A Basic Guide to Evaluating Validity of Experiments & Data (Part 2)

Marc Ryan
11 min readFeb 6, 2022

--

Photo by Jeremy Bezanger on Unsplash

In the first part of this article, I talked about the concept of External Validity in measurement. External Validity issues are to be expected in all data and measurements, they’re immensely difficult to avoid, but understanding them allow us to moderate decision making appropriately. On the other hand, we have Internal Validity.

External issues are kind of like a drunk friend at a party who says something inappropriate that everyone ignores because… well, that’s just Steve. Internal issues are more insidious, it’s the party equivalent of the house catching on fire, the party’s effectively over. What does this mean in data and measurement? Internal validity problems means that a fundamental flaw in how the data was generated invalidates the research in some way.

Internal issues are the main reason that we hire professionals to create data sets. When you hire a research company, you’re effectively bringing in a specialist whose job it is to ensure no internal validity exists in your data collection methods. As a starting point here’s a simple example: imagine I plan to run an ad campaign for a new yogurt. I want to evaluate the changes in consumer opinion as a result of the ad campaign, so I run a pre-test of my audience to gauge their feelings about my brand. Later after the campaign is over, I’ll run another measurement of my audience and compare the pre campaign and post campaign results to see how opinions changed. Sounds like a good idea, right? Well, it’s not bad, but presents a high degree of risk of Historical bias. Historical bias is what happens when additional events happen between the pre and posttest. Imagine if between the first and second measurement that the FDA announces a product recall of my yogurt due to food poisoning. In that case I’d be hard pressed to use the data from the second measurement as a reflection of my ad’s performance but more likely the reflection of people’s reaction to the recall. This is an internal validity issue, there’s a problem in the measurement set-up that makes the data invalid for the purpose.

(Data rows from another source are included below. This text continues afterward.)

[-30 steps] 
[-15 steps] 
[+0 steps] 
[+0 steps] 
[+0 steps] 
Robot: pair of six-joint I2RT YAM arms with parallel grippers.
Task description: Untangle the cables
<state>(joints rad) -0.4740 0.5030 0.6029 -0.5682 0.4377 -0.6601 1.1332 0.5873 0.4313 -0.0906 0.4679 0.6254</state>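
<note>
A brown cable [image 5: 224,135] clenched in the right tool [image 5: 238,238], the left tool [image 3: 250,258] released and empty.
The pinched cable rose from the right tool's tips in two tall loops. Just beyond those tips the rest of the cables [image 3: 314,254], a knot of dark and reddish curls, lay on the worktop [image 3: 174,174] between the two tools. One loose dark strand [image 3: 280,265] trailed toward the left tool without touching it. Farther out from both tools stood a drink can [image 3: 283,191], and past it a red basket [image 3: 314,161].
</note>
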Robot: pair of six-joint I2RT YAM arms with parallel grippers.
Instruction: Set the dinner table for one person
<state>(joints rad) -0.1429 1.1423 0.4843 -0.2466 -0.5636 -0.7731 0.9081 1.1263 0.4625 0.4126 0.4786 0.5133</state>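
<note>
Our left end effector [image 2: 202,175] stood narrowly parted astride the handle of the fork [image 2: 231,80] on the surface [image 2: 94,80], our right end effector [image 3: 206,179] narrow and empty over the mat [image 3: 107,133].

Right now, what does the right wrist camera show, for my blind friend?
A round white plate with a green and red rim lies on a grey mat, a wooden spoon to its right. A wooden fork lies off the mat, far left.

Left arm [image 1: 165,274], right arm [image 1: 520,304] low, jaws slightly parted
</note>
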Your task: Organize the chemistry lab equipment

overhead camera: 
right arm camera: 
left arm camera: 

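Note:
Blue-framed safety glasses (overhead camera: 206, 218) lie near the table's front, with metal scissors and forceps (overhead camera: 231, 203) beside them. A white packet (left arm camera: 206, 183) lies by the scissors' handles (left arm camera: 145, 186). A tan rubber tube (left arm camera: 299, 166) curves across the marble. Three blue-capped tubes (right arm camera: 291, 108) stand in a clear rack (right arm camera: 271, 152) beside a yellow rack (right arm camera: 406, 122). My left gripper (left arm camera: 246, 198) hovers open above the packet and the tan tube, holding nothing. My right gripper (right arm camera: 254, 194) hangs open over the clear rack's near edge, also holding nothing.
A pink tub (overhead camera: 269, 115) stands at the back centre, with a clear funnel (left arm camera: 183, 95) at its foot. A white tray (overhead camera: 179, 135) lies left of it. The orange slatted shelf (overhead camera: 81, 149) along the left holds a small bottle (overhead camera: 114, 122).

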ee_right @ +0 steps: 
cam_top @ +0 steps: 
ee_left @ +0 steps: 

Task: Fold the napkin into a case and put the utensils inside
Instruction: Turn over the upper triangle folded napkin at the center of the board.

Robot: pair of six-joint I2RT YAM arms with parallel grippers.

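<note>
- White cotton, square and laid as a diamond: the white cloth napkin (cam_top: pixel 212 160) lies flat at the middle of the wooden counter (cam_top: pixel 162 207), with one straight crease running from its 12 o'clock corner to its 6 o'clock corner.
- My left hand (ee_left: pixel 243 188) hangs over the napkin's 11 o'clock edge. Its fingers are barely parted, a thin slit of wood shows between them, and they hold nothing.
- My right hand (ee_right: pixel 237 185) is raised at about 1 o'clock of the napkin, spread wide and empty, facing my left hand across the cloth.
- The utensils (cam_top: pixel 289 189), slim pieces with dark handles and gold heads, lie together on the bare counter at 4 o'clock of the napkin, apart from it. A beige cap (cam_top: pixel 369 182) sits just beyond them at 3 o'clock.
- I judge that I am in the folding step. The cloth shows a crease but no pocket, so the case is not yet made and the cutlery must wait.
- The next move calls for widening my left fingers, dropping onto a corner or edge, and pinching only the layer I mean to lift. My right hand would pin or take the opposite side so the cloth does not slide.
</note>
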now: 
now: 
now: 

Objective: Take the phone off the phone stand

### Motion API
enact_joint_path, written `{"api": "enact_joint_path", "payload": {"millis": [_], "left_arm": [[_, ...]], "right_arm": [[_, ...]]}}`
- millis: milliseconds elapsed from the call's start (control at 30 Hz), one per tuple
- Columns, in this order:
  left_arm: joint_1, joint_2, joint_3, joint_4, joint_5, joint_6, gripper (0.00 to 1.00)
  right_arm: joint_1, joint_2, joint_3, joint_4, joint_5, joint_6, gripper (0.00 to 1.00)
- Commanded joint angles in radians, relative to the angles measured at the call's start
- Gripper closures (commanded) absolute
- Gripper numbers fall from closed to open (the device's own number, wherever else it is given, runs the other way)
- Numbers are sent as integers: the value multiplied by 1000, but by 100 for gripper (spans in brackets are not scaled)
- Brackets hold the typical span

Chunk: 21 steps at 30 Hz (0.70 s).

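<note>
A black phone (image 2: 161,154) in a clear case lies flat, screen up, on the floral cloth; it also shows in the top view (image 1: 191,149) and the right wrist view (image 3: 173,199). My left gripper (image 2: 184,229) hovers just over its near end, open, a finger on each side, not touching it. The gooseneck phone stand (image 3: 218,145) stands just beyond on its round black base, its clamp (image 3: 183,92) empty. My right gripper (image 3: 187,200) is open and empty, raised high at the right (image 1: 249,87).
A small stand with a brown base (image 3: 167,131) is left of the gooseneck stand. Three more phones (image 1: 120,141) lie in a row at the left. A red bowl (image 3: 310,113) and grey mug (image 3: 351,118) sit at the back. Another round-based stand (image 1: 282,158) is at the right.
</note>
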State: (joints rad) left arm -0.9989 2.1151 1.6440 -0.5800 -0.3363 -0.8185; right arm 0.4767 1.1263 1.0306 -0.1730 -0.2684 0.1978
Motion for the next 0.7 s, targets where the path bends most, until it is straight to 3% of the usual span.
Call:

Internal validity issues are well cataloged in the aforementioned article from Campbell & Stanley. As with my summary of external validity issues I’ll provide a similar summary for internal validity issues:

Historical (Event Bias)

These biases are clearly illustrated in the example above. This is a common bias that often is ignored especially when using pre/post designs. Running a pre/post design is effectively gambling that nothing else is changing in the time in between your first and second measurement. And while the example above is an obvious change there are many other changes that are hard to enumerate such as seasonality, cross promotions, competitive behavior. As a product person I see this all the time, wherein a change in a product implementation doesn’t result in a clearly delineated change in metrics because multiple systems are deploying changes at the same time making a root cause analysis difficult to accomplish.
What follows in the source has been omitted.